Here is what the data shows. Apollo's actual email accuracy is approximately 73%, not the 95%+ they claim. That means 15 to 27% of your "verified" contacts will bounce. Users report shared tracking domains destroy sender reputation. The average cold email reply rate dropped to 5.1% in 2024, down from 7% the year before. That is for experienced teams with validated messaging.

The core failure: AI outreach at pre-PMF is scaling a message you have not validated. The algorithm cannot find your ICP because you do not know your ICP. You are optimising for volume when you should be optimising for learning. Every automated email that fails teaches you nothing because you were not there to hear the rejection.

Hired SDRs (Upwork, Agencies, Fractional)

You thought: "Let me focus on product while someone else does sales." You hired a part-time SDR or engaged an agency.

Result: they quit or you fired them. Still no pipeline.

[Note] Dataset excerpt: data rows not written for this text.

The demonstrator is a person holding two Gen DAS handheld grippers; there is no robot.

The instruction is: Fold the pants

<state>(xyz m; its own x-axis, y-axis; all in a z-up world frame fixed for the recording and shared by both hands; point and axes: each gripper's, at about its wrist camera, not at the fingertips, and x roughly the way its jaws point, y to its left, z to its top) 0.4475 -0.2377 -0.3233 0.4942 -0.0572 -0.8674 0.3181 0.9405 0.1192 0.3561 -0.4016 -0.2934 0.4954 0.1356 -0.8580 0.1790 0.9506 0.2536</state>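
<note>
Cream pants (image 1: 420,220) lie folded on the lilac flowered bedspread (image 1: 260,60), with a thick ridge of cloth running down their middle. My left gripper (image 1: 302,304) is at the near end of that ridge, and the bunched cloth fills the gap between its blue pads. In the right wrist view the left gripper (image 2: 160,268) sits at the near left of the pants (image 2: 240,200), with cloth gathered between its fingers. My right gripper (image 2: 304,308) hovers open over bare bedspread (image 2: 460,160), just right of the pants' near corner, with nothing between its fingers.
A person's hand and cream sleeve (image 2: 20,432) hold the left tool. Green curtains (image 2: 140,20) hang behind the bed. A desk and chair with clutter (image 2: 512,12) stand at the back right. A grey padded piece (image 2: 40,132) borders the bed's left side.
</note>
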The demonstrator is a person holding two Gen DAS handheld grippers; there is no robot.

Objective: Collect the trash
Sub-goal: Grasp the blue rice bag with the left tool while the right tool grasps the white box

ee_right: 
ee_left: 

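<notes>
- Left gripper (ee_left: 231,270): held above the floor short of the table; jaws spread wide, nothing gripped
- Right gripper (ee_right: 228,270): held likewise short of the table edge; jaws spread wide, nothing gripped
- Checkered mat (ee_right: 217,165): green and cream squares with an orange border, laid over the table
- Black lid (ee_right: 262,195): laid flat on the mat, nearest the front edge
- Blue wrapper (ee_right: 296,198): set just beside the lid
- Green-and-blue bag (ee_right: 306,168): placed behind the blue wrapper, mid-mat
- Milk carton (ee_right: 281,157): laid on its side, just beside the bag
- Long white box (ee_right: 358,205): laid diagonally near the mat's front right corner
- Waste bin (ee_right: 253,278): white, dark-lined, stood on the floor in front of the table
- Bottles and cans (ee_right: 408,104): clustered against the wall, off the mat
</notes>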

The data is unforgiving. Average SDR ramp time is 3.2 months according to Bridge Group's 2024 report. SDR quota attainment across the industry is only 63 to 68% according to Tenbound's 2024 data. Average SDR tenure is 18 months. The true first-year cost, including management and training overhead, adds £27,000+ beyond base salary.

The core failure: SDRs cannot sell what the founder cannot sell. They are executing a playbook that does not exist. You have no documented process, no validated messaging, no proven ICP. Even with a process, 63 to 68% of SDRs fail to hit quota. Without one, the failure rate approaches 100%.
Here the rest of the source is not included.